● Dataset content:
• • • • • • •

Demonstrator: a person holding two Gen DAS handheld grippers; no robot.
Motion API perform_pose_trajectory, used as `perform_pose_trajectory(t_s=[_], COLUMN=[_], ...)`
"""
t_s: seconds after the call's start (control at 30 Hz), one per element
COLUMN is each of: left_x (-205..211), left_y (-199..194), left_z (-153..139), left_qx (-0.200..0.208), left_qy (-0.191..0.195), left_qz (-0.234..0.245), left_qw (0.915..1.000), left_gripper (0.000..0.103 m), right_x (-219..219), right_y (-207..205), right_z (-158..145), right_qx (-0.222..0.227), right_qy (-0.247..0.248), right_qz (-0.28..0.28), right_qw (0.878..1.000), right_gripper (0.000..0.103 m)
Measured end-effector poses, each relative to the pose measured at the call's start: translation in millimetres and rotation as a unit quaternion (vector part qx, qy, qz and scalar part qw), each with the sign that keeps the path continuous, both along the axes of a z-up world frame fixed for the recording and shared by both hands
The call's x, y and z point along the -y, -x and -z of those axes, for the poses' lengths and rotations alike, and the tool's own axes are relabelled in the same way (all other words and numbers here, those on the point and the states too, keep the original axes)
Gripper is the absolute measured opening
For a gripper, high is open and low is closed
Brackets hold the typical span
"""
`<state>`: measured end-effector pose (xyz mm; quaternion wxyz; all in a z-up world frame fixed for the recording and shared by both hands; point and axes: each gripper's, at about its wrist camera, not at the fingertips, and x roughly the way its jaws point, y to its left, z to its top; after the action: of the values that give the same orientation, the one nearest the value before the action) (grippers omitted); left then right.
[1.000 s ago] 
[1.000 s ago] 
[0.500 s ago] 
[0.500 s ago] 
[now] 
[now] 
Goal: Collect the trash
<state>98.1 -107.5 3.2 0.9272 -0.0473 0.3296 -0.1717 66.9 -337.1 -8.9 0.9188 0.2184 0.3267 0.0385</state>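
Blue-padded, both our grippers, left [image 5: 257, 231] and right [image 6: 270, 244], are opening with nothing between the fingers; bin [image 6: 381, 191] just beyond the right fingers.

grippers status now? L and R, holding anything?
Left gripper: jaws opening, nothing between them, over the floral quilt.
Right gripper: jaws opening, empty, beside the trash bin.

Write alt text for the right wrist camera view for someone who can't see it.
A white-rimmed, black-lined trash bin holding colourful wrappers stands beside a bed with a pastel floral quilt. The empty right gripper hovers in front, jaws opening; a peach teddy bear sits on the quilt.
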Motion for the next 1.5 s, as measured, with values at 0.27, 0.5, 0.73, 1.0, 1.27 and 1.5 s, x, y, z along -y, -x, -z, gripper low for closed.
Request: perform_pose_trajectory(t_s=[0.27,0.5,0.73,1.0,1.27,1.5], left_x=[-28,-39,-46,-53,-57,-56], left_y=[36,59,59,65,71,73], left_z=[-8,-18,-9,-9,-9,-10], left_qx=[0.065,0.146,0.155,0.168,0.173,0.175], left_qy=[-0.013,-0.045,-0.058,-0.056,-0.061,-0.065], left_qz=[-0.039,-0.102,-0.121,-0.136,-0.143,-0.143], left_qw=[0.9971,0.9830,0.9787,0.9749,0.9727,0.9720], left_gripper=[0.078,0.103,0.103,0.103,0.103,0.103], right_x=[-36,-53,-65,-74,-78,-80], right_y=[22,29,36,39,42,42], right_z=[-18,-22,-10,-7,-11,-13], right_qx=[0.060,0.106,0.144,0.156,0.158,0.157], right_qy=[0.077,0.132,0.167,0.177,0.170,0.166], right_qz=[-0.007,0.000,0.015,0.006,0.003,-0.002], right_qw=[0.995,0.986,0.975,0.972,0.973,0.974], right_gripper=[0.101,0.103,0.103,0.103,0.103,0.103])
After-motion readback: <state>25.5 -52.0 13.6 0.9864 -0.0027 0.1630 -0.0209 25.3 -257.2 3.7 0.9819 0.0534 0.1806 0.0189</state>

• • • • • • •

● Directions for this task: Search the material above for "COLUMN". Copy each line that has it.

● Task solution:
Motion API perform_pose_trajectory, used as `perform_pose_trajectory(t_s=[_], COLUMN=[_], ...)`
COLUMN is each of: left_x (-205..211), left_y (-199..194), left_z (-153..139), left_qx (-0.200..0.208), left_qy (-0.191..0.195), left_qz (-0.234..0.245), left_qw (0.915..1.000), left_gripper (0.000..0.103 m), right_x (-219..219), right_y (-207..205), right_z (-158..145), right_qx (-0.222..0.227), right_qy (-0.247..0.248), right_qz (-0.28..0.28), right_qw (0.878..1.000), right_gripper (0.000..0.103 m)

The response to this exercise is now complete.